EPA announces settlement with nation's largest egg producer for CWA violations
The Environmental Protection Agency and Justice Department's Environment and Natural Resources Division announced a settlement with Cal-Maine Foods, Inc., one of the nation's largest egg producers, that resolves Clean Water Act violations at the company's poultry egg production facility in Edwards, Miss.
WASHINGTON, DC, April 13, 2015 -- Today, the Environmental Protection Agency (EPA) and Justice Department's Environment and Natural Resources Division announced a settlement with Cal-Maine Foods, Inc., one of the nation's largest egg producers, that resolves Clean Water Act (CWA) violations at the company's poultry egg production facility in the town of Edwards, Miss.
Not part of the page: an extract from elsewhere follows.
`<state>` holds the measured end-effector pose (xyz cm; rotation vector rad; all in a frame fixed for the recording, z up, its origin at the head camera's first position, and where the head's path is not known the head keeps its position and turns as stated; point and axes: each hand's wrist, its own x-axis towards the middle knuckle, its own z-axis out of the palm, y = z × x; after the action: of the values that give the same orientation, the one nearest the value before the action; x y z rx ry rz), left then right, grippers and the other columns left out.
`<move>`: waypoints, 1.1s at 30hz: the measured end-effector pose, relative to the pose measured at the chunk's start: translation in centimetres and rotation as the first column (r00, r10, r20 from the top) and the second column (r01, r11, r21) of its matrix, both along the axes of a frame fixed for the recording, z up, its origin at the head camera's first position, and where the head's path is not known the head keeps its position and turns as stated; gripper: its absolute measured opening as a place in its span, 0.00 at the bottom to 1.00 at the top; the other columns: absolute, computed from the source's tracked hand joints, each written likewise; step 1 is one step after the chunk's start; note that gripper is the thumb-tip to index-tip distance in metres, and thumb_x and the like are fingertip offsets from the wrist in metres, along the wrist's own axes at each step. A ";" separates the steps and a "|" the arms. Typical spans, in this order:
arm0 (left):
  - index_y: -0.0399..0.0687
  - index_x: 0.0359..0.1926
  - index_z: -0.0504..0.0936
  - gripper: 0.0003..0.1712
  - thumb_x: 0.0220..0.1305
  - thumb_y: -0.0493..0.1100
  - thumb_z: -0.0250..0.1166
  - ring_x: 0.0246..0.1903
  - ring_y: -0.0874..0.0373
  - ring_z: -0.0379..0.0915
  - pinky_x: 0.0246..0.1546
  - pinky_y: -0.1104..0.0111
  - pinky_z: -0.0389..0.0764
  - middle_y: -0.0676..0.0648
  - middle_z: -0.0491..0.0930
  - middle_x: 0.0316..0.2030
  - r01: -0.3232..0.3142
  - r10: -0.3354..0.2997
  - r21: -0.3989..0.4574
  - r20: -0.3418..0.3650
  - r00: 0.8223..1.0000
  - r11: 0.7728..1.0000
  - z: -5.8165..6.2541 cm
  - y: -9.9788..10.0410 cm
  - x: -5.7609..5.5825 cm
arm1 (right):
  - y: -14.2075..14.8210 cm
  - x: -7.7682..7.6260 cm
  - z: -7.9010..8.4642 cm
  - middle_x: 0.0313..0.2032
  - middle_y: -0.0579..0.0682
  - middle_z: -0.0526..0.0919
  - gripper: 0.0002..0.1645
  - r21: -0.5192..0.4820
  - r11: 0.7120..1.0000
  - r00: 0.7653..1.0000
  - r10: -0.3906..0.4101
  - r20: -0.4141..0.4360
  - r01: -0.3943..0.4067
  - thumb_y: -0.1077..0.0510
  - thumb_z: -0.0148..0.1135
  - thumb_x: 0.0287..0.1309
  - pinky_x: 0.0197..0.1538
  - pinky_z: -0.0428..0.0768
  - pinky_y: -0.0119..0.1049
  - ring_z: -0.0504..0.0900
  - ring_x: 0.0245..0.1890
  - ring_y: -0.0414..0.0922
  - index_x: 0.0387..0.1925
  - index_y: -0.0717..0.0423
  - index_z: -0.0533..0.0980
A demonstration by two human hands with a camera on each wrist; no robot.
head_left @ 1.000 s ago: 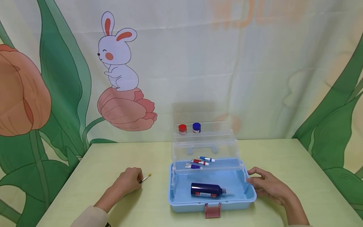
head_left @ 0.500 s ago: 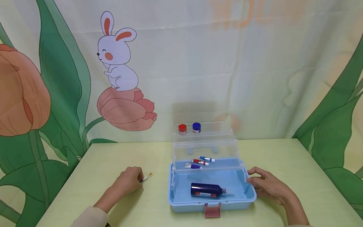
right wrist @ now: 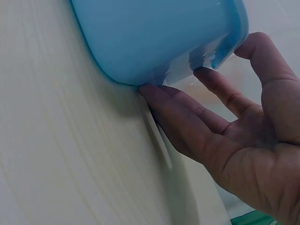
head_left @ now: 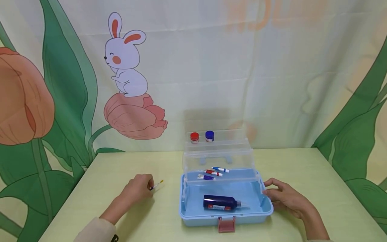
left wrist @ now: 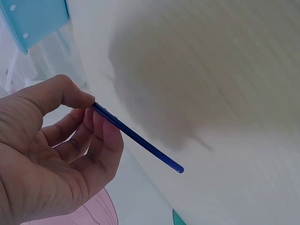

Under the settlement, Cal-Maine will bring the facility into compliance with its state-issued water discharge permit, significantly reduce nutrient pollution discharges, and improve environmental data collection and reporting practices. The company will also pay a $475,000 penalty to be split evenly between the U.S. Federal and Mississippi governments.
The settlement, a consent decree filed in federal court in the Southern District of Mississippi Northern Division, resolves alleged violations of Cal-Maine's CWA National Pollutant Discharge Elimination System (NPDES) permit at a large concentrated animal feeding operation that houses more than 2 million chickens.
Cal-Maine discharged pollutants from the production area into a tributary of a nearby creek without NPDES permit authorization and applied nitrogen-laden wastewater on fields at the facility during winter months when land application was prohibited and sometimes at rates that exceeded its permit requirements. Cal-Maine also committed hundreds of water sampling, record-keeping and reporting violations.
Under the settlement, Cal-Maine is already developing and implementing procedures for its egg production and land application areas to achieve compliance with its NPDES permit an employee training policy, and improved record-keeping and reporting practices. The procedures were submitted to and reviewed and approved by EPA and Mississippi officials over the course of settlement negotiations. Cal-Maine must comply with all the terms of the settlement by April 30, 2016.
Once the pollution controls required by the settlement are implemented, EPA estimates Cal-Maine will cut discharges of nitrogen by 89,000 pounds and phosphorous by 20,000 pounds per year. EPA estimates it will cost the company approximately $418,000 to implement the settlement requirements and bring the Edwards, Miss., facility into compliance with state and federal clean water laws.